Joint Event on International Conference on Palliative Care, Obstetrics and Gynecology & International Conference on Stroke and Clinical Trials
February 28-March 01, 2019 | Paris, France

Danielle IWANDZA

PharmaCqARE, France

Keynote : Res Rep Gynaecol Obstet

DOI: 10.4066/2591-7366-C1-001


Clinical trials are key to advancing evidence-based medical research, one of the pillars of the evidence-based medicine widely used to treat patient. While regulation is needed to ensure the conduct of clinical trials in compliance with ethical standards, with clear scientific proof and benefit overweigh risk to protect patient, fake trials and (subsequent) wrong publications can lead to wrong or ineffective or harmful molecules being brought in the market, hence have an impact on patient health.
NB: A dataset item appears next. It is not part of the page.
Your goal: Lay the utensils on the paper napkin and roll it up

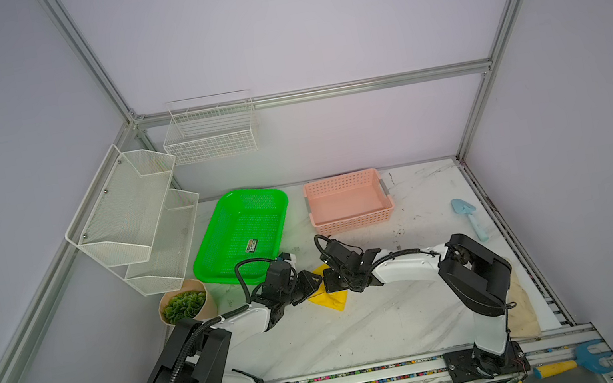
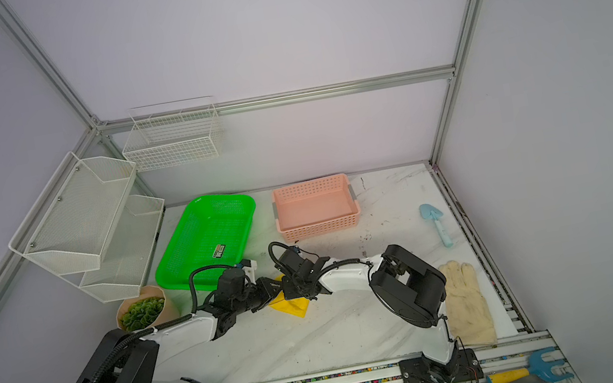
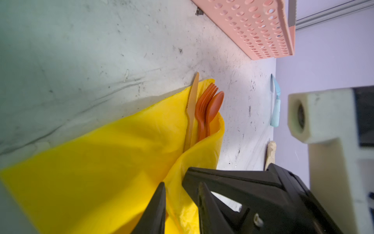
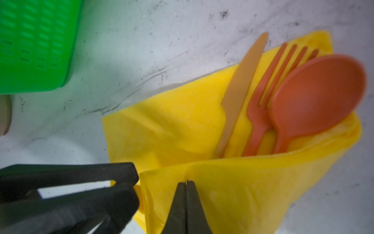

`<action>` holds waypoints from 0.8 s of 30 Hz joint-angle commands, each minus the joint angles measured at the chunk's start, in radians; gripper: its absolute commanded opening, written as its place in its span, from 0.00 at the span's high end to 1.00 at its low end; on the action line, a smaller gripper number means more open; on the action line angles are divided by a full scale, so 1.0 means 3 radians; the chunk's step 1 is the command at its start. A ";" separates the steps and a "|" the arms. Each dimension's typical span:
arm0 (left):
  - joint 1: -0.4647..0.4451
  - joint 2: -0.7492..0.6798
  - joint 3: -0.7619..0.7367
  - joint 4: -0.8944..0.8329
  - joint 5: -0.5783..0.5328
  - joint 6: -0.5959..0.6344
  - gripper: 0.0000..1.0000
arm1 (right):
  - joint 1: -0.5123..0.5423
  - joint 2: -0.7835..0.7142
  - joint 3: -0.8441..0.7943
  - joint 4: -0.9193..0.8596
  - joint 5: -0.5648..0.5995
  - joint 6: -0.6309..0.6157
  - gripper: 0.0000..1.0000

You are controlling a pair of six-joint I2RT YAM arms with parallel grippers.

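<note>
The placing step looks done and the rolling is in hand. In the right wrist view the spoon, the fork and a pale brown knife lie side by side on the yellow napkin, right of centre in the frame. Their heads are bare, and one side of the napkin is folded over their handles. In both top views the napkin lies on the table at the centre, a little below the middle, between the two arms. The right gripper has its fingers pressed together on the edge of this fold. The left gripper, at the bottom of the left wrist view, has its fingers partly apart with a napkin fold between them; if they press it, I cannot tell. I think the next move must carry the fold across the handles and turn the bundle over, gently, because the paper is thin and the utensils can slide out. The only label is a small sticker in the green tray; its writing is too small to read.
</note>
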 commanded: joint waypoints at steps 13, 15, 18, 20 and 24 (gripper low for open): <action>0.0017 0.0189 0.0320 0.0021 0.0150 0.0075 0.68 | -0.0020 -0.0187 -0.0097 0.0112 -0.0045 0.0039 0.95; 0.0018 0.0214 0.0322 0.0051 0.0174 0.0060 0.70 | -0.0022 -0.0187 -0.0099 0.0125 -0.0054 0.0043 0.95; 0.0018 0.0258 0.0336 0.0089 0.0205 0.0044 0.72 | -0.0017 -0.0187 -0.0103 0.0148 -0.0073 0.0048 0.95; 0.0018 0.0271 0.0343 0.0100 0.0210 0.0039 0.74 | -0.0020 -0.0187 -0.0103 0.0154 -0.0073 0.0046 0.95; 0.0018 0.0296 0.0353 0.0116 0.0212 0.0034 0.76 | -0.0022 -0.0195 -0.0119 0.0168 -0.0078 0.0045 0.95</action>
A literature review has been performed to identify situations where omitted data, altered data, manufactured data, misinterpretation of data and provision of wrong information were reported; solutions to address these situations have been also sought.


Danielle IWANDZA is the founder and CEO of PharmaCqARE, a cabinet providing drug-related counsel, training and services for pharmaceutical companies, authorities and healthcare professionals; she has 21 years of experience in the European pharmaceutical industry. She has been an independent pharmacovigilance senior consultant for 7 years, providing her services to medium sized and big pharma companies in France, Germany, Switzerland and The Netherlands. Prior to that, she had growing pharmacovigilance responsibilities and has been head of pharmacovigilance in France for a big pharma company and pharmacovigilance head & EU-QPPV for a hospital generic company. She was previously physician clinical research for 3 years and prior to that had been a medical practitioner in hospitals and clinics in the south of France. She graduated in the specialty of dermatology from the University of Montpellier in France. She also holds a clinical research degree from Sup’Santé school in Paris and a pharmacoepidemiology degree from the Bordeaux school of Pharmacy.